Exercise requirements >>
Only these lines of the data below are wanted: the one with "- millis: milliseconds", the one with "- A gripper", and any lines between them, each repeated exactly.

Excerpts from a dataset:
[Start of Attachment]
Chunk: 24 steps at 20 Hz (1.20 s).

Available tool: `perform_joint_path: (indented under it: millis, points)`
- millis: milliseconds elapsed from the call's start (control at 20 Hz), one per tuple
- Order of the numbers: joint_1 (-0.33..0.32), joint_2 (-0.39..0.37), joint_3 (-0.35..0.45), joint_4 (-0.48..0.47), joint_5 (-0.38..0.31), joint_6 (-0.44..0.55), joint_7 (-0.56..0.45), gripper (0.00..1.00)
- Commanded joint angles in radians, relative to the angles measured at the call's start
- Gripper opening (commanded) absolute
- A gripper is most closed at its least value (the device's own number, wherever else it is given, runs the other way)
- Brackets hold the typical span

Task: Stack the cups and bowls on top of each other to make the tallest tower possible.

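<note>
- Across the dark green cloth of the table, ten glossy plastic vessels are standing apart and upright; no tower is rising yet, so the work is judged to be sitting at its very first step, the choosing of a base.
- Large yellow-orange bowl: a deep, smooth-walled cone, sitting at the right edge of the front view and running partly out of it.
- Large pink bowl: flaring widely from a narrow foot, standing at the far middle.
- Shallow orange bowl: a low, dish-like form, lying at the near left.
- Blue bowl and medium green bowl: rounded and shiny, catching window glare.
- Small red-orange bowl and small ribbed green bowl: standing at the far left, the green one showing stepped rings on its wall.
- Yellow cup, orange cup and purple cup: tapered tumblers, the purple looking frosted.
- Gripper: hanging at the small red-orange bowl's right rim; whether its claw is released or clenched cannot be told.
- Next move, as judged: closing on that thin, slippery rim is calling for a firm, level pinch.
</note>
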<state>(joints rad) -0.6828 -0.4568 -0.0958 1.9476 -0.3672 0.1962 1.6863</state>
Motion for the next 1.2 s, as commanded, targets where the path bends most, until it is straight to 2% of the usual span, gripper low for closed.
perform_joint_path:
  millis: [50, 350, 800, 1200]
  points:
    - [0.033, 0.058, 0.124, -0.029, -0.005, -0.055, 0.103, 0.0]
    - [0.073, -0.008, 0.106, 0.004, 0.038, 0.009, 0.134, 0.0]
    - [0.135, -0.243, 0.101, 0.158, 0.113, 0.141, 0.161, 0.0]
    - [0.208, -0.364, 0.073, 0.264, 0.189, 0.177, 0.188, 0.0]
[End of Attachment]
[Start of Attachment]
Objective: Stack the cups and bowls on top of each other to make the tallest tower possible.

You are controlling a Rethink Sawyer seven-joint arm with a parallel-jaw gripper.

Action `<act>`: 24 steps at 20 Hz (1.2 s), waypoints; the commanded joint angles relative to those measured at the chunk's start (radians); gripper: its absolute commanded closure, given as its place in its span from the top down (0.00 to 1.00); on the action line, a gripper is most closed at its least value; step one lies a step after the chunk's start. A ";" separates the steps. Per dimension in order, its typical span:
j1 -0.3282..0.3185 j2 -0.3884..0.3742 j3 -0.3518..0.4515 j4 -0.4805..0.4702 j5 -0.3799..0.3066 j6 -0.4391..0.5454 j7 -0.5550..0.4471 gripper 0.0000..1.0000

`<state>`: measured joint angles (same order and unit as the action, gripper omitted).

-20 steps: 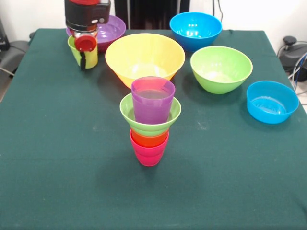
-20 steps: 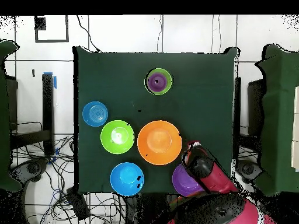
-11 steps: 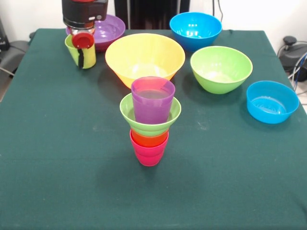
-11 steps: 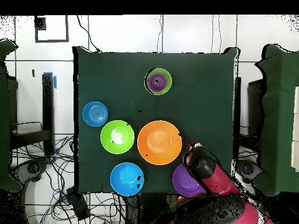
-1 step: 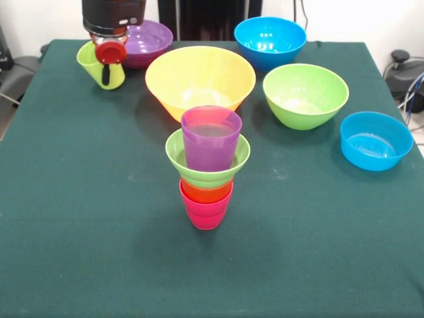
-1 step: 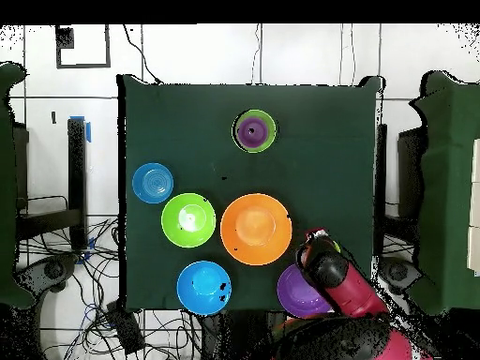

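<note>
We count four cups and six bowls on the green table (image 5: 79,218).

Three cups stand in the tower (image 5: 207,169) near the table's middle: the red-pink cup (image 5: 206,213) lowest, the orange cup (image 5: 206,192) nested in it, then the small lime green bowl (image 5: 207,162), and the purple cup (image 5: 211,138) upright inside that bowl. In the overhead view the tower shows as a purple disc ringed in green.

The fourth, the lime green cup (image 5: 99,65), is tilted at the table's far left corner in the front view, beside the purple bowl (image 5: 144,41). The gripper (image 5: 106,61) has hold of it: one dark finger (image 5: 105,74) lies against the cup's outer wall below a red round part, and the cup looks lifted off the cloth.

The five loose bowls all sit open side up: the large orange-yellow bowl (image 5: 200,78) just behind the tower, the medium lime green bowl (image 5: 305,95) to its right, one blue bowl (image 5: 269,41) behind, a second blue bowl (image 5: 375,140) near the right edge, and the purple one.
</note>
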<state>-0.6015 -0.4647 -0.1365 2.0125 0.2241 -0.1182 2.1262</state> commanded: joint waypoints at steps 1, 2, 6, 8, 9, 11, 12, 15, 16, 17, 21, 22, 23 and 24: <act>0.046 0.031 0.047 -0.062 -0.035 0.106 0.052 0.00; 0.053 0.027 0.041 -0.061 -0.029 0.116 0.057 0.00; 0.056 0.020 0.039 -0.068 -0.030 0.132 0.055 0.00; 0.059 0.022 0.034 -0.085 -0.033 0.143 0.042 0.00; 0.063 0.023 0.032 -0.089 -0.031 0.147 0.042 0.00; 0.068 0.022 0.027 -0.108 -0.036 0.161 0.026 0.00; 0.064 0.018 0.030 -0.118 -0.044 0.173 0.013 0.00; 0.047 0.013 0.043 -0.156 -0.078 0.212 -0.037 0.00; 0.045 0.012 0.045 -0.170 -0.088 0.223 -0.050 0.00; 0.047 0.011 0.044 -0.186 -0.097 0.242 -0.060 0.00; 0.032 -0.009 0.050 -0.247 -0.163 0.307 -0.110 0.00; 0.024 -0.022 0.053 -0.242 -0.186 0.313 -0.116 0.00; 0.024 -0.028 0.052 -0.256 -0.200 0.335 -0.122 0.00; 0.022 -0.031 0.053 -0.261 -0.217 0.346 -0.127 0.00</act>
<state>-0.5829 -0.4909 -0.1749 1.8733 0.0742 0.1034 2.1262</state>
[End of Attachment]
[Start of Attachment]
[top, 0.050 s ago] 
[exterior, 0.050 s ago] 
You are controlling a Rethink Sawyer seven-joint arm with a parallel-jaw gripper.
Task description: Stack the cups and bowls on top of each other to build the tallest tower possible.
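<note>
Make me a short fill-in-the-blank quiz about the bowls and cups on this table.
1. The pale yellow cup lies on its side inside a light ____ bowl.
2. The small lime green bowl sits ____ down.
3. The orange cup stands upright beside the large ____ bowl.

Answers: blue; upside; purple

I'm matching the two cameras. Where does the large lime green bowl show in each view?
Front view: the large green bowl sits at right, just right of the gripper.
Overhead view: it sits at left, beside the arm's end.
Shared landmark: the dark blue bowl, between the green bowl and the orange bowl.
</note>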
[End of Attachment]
Answer to the exercise >>
- millis: milliseconds elapsed from the call's start (control at 20 Hz), one per tuple
- Order of the numbers: joint_1 (-0.33..0.32), joint_2 (-0.39..0.37), joint_3 (-0.35..0.45), joint_4 (-0.48..0.47), joint_5 (-0.38..0.31), joint_6 (-0.44..0.55), joint_7 (-0.56..0.45), gripper (0.00..1.00)
- Commanded joint angles in radians, relative to the angles measured at the call's start
- Gripper opening (commanded) absolute
- A gripper is most closed at its least value (the device's own number, wherever else it is given, runs the other way)

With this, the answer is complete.